Directions: Retype the lines from the first one in the records down to the line containing "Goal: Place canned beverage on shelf", counting both, and leave out any pictures.

The data:
# # #
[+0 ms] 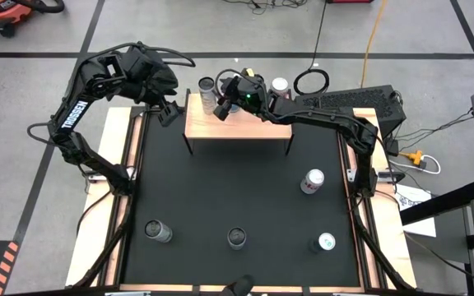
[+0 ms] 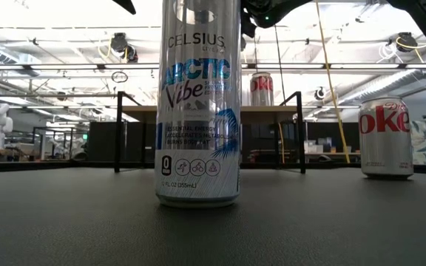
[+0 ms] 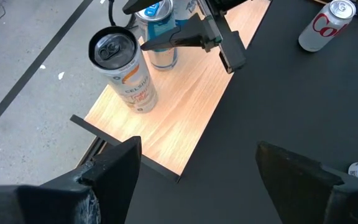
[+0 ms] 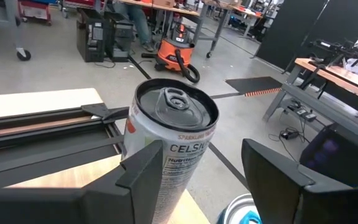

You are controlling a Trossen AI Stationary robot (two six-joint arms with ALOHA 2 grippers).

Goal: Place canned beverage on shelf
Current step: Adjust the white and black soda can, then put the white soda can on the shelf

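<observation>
The shelf (image 1: 245,123), a light-wood board on black legs, stands at the table's far side. A blue-topped can (image 3: 157,34) stands upright on its far left part, and my right gripper (image 1: 221,105) is shut on it. A silver Celsius can (image 3: 126,68) stands on the shelf's far left corner, just beyond the fingers (image 4: 145,174). A red-and-silver can (image 1: 280,85) stands at the shelf's far right. My left gripper (image 1: 169,111) hovers open above the shelf's left end, nothing between its fingers (image 3: 117,168). My right gripper has the blue-topped can between its two fingers, one on each side of the can's wall (image 3: 166,53). The fingers come about level from the table's right side. The can stands upright with its base on the shelf board (image 3: 166,65). The gripper body hides the far-side contact.
On the black mat stand a Diet Coke can (image 1: 313,182) at the right and three more cans along the near side (image 1: 159,232) (image 1: 237,238) (image 1: 323,242). The tall Arctic Vibe can (image 2: 198,103) fills the low view's middle. Wooden strips edge the table's sides.
</observation>
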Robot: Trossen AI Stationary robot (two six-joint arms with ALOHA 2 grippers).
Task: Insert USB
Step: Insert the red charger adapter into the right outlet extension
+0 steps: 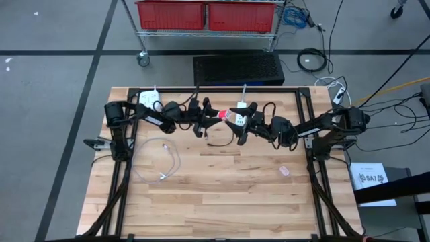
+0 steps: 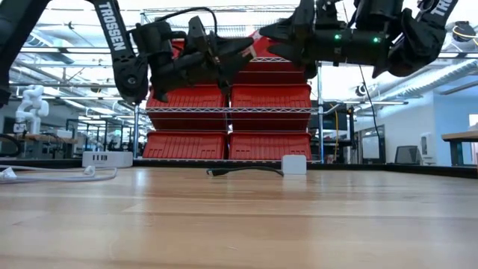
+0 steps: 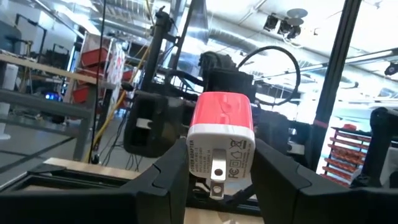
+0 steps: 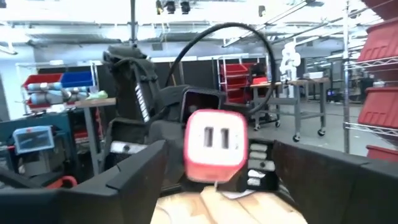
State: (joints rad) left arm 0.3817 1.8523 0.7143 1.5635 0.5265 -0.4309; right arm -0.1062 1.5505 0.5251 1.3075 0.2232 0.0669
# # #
Written solution:
[+0 ms] 
[+0 ms] 
[+0 ms] 
[+0 ms] 

You are controlling a Trossen AI Stationary robot (two six-joint arms with ALOHA 2 grippers).

Goal: Place canned beverage on shelf

This completes the response to the exercise.